═════ AVAILABLE DATA ═════

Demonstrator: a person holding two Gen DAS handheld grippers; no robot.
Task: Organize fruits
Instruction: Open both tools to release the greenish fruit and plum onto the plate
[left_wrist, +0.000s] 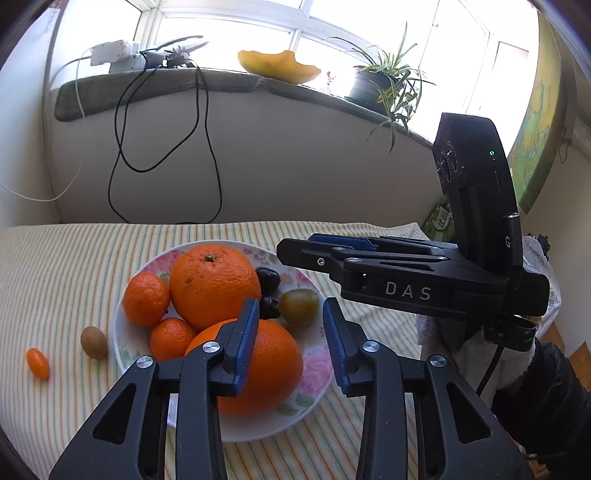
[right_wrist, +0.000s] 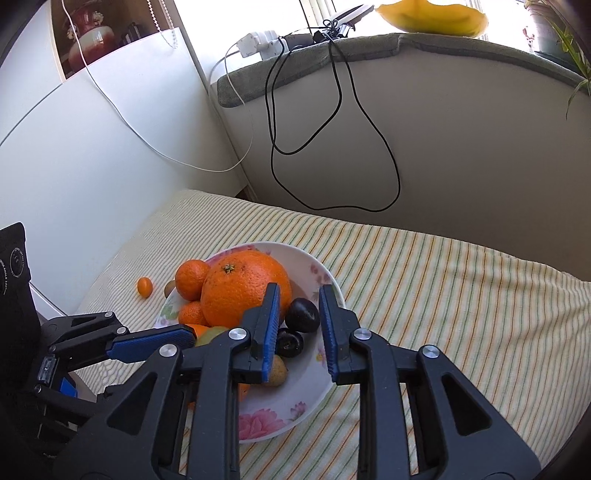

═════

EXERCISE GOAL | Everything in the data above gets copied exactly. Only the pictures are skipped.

WRITTEN REPLY |
Demonstrator: a person holding two Gen DAS handheld grippers; no robot.
Task: Organize fruits
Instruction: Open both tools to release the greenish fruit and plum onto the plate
[left_wrist, +0.000s] 
[right_wrist, +0.000s] 

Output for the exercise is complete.